_YOUR OBJECTIVE:_
Return the data. Every word must match.

# # # # # # #

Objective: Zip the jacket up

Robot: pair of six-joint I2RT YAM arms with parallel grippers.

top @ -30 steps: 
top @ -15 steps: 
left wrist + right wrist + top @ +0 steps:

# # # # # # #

_ANSWER TO THIS PROBLEM:_
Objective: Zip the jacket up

Robot: pair of six-joint I2RT YAM arms with parallel grippers.

top @ -30 steps: 
top @ -15 steps: 
left wrist + right wrist + top @ +0 steps:

This exercise requires no additional answer.